What is required: Set down the whole listing below exactly. The pictures stay out.

Information provided:
◇ ◇ ◇ ◇

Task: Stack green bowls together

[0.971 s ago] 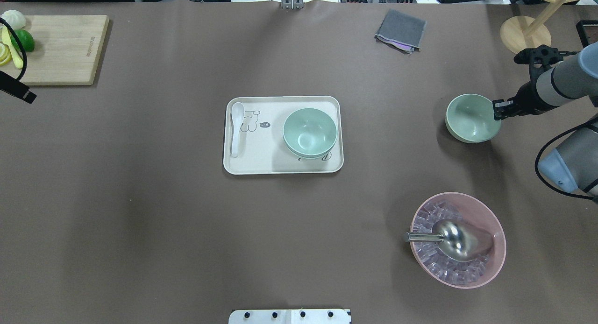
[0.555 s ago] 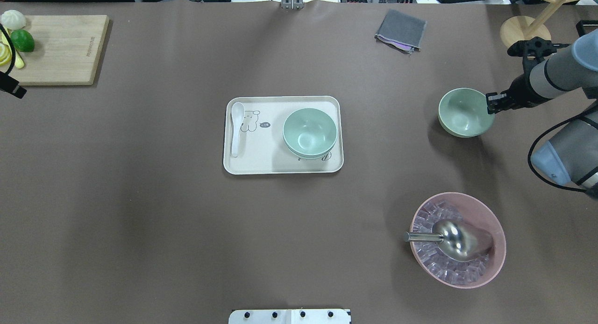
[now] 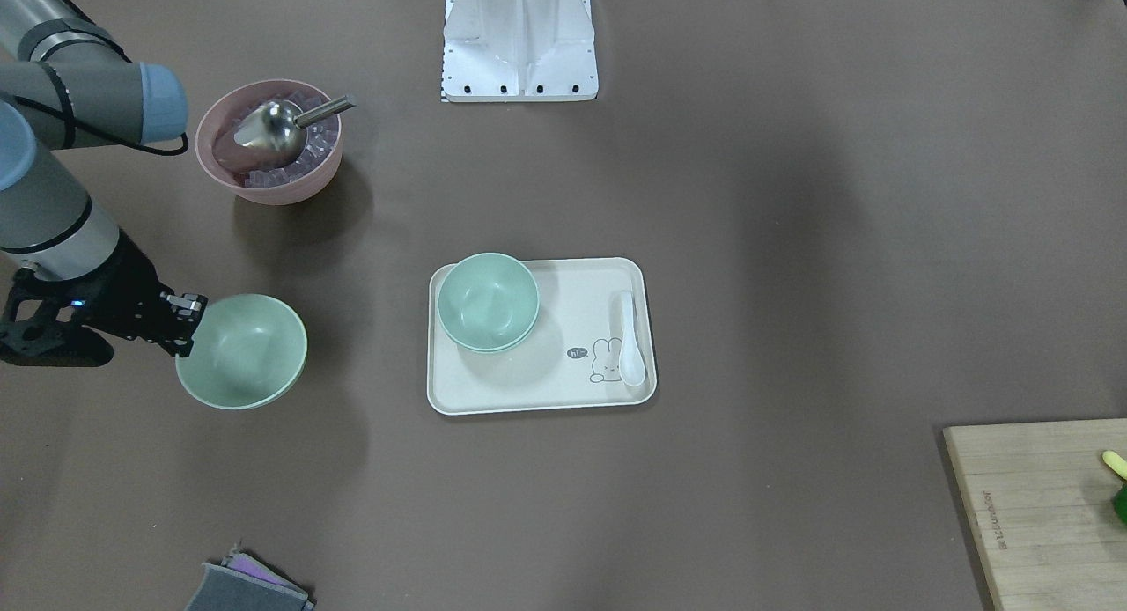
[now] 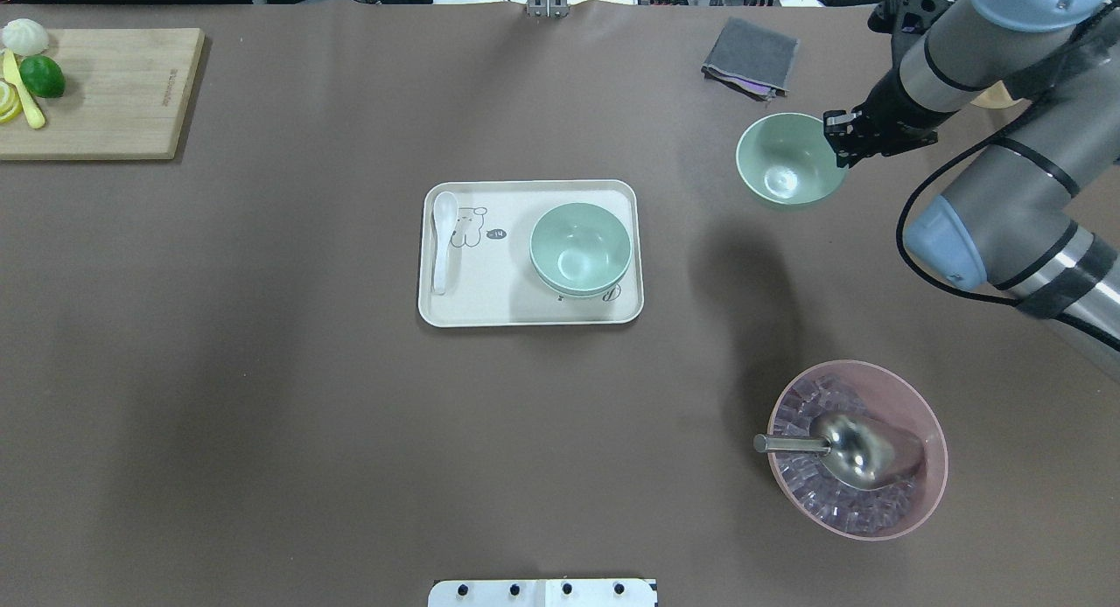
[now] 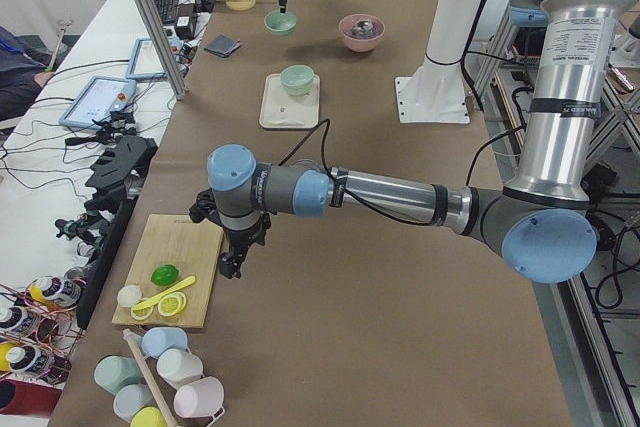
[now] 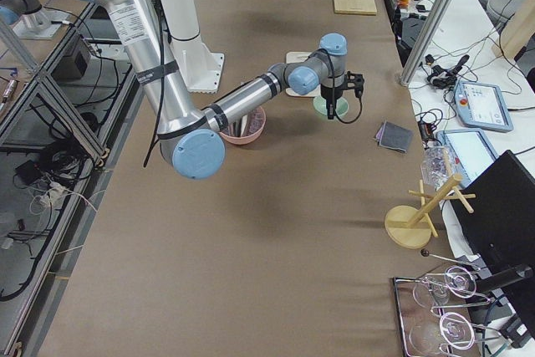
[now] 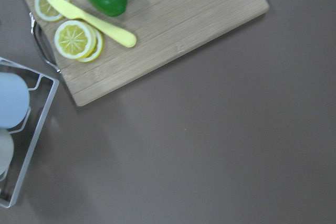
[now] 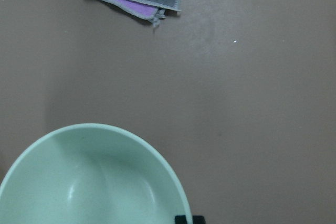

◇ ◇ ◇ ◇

Result:
Task: Stack green bowls together

[0.971 s ago] 
[0.555 s ago] 
[now] 
[now] 
[now] 
[now] 
[now] 
[now] 

The exercise requires no further output.